L’informatique est au premier plan car le phénomène provient clairement de prime abord d’innovation à plusieurs niveaux sur ce périmètre ; on peut voir cela comme le « moyen », c’est-à-dire que les données sont capturées, stockées sur des matériels informatiques et exploitées au sens technique du terme par les informaticiens.
La valorisation des données, pour en extraire de l’information est faite par des profils émanant des sciences de données : les data scientists ont généralement une triple compétence informatique, mathématique et statistique. Ces sciences de données utilisent des méthodes qui s’appuient mais succèdent au data mining (en simplifiant, fouille de données : analyse de données et statistiques exploratoires) qui vise avant tout à exploiter les données collectées dans les entrepôts des organisations. Les data scientists recherchent des motifs qui pourraient se répéter dans les masses de données en vue d’en extraire de l’information ou des éléments pouvant inviter les parties prenantes à une analyse plus fine.
D’autre part, le marketing et la gestion de la relation clients font beaucoup parler car le Big Data est très prometteur dans la connaissance des clients ou des prospects ; ce que nous évoquions précédemment concernant les limites des échantillons est particulièrement applicable dans ces activités ; de plus, sur les portails d’e-commerce, il est très intéressant d’étudier les parcours effectués et les taux de conversion qui s’ensuivent.

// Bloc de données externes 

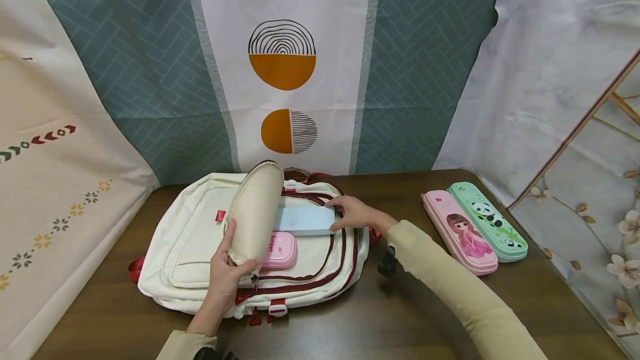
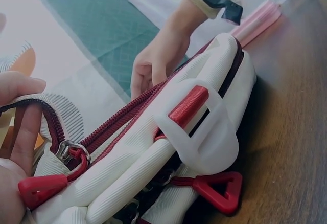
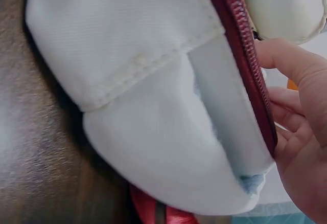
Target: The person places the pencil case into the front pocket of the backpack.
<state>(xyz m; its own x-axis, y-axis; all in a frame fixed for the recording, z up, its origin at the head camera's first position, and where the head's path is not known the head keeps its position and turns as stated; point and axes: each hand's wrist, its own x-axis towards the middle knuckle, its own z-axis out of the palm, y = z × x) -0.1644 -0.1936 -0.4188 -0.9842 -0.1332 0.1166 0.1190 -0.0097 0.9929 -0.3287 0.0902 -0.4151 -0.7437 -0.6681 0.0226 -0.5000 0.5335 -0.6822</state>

Un intérêt croissant également pour ce qu’englobent les « longues traînes ». Les marketeurs ont longtemps travaillé avec des moyennes et sur des segments (panier moyen etc.), mais les moyennes cachent des réalités bien plus riches et les situations réelles plus complexes (un sujet appartient à plusieurs segments notamment) : les Big Data peuvent par exemple mettre en exergue que l’augmentation d’une consommation de shampoing en pharmacie correspond à l’arrivée des pollens.
Dans des domaines comme la santé pour ne citer que celui-ci, le Big Data ouvre des perspectives très prometteuses pour la recherche mais inquiète également pour des aspects déontologiques (données de santé). Nous ne développerons pas davantage.
Bien sûr que les statistiques et la volonté d’analyse ne sont pas nées avec le déluge Big Data. D’autre part, les promesses et la concrétisation de ces promesses sont deux choses différentes. Toutefois, nous sommes entrés dans une nouvelle ère avec l’avènement de ces Big data.